--- Given data ---

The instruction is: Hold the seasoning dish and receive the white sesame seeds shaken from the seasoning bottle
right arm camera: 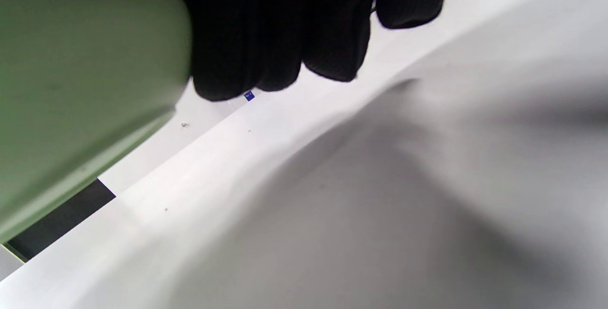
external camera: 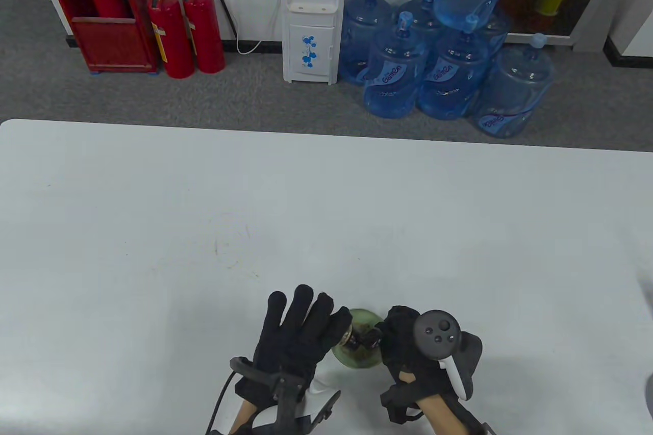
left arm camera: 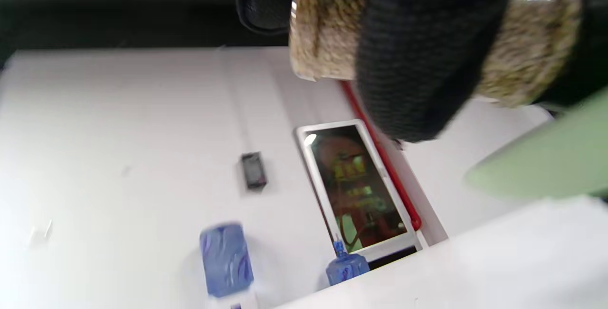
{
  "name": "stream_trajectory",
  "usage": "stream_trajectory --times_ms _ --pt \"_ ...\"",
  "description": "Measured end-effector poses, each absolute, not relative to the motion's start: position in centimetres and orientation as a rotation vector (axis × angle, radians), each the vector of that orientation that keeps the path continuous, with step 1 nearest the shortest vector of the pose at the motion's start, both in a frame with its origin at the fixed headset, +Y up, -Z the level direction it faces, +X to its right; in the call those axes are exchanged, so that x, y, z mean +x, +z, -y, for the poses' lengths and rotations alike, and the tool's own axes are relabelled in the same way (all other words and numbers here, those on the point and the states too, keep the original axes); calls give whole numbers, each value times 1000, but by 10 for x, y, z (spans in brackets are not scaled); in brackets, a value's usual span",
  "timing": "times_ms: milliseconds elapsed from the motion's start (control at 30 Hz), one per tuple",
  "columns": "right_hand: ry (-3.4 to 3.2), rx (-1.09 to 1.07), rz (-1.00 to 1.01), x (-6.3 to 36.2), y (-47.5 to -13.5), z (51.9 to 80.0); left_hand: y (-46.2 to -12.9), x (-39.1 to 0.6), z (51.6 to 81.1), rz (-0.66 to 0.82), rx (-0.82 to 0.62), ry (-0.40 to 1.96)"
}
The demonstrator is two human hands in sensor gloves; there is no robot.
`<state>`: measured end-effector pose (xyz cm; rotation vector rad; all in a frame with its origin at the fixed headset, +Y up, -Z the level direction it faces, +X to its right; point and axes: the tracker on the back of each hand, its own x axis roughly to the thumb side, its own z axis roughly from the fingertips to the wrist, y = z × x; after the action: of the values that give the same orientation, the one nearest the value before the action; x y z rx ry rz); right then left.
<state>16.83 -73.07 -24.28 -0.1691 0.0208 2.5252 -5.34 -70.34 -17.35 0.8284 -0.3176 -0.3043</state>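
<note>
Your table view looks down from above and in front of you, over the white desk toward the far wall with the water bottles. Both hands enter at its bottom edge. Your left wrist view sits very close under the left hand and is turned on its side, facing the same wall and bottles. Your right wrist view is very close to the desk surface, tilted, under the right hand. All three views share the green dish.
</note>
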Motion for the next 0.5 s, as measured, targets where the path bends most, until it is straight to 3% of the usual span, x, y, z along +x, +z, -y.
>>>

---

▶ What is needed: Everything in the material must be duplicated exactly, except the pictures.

▶ Solution for this task:
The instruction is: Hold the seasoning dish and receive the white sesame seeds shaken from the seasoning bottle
right arm camera: 
external camera: 
left arm camera: 
{
  "name": "stream_trajectory",
  "usage": "stream_trajectory --times_ms _ --pt \"_ ...\"",
  "description": "Measured end-effector poses, each absolute, not relative to the motion's start: position in centimetres and orientation as a rotation vector (axis × angle, radians), each the vector of that orientation that keeps the path continuous, with step 1 nearest the shortest vector of the pose at the motion's start, both in a frame with its origin at the fixed headset, +Y up, -Z the level direction it faces, +X to its right; in the call those axes are exchanged, so that x, y, z mean +x, +z, -y, for the poses' lengths and rotations alike, and the tool's own axes are relabelled in the same way (all other words and numbers here, those on the point and the states too, keep the original axes); calls give whole numbers, each value times 1000, but by 10 for x, y, z (spans in brackets are not scaled); in brackets, a value's usual span",
  "timing": "times_ms: milliseconds elapsed from the motion's start (control at 30 Hz), one per tuple",
  "columns": "right_hand: ry (-3.4 to 3.2), rx (-1.09 to 1.07), rz (-1.00 to 1.01), x (-6.3 to 36.2), y (-47.5 to -13.5), z (51.9 to 80.0); left_hand: y (-46.2 to -12.9), x (-39.1 to 0.6), z (51.6 to 81.1), rz (-0.66 to 0.82), rx (-0.82 to 0.62), ry (-0.40 to 1.96)"
}
The demonstrator is two human hands in sensor gloves; there is no robot.
`<state>`: measured end-effector pose (xyz cm; rotation vector rad; all in a frame with its origin at the fixed headset, +Y up, -Z the level direction it faces, +X to its right; point and axes: the tracker on the back of each hand, its own x axis roughly to the thumb side, its own z axis roughly from the fingertips to the wrist, y = z × x; after the action: of the values that give the same orientation, the one nearest the value before the action; x y z rx ry rz); right then left.
<state>16.83 -73.07 -24.28 -0.1691 0.0208 2.5252 -5.34 -70.34 -17.35 0.8284 -0.3176 -0.3043</state>
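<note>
Your table view looks down from above and in front of you, over the white desk toward the far wall with the water bottles. Both hands enter at its bottom edge. Your left wrist view sits very close under the left hand and is turned on its side, facing the same wall and bottles. Your right wrist view is very close to the desk surface, tilted, under the right hand. All three views share the green dish.
</note>
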Motion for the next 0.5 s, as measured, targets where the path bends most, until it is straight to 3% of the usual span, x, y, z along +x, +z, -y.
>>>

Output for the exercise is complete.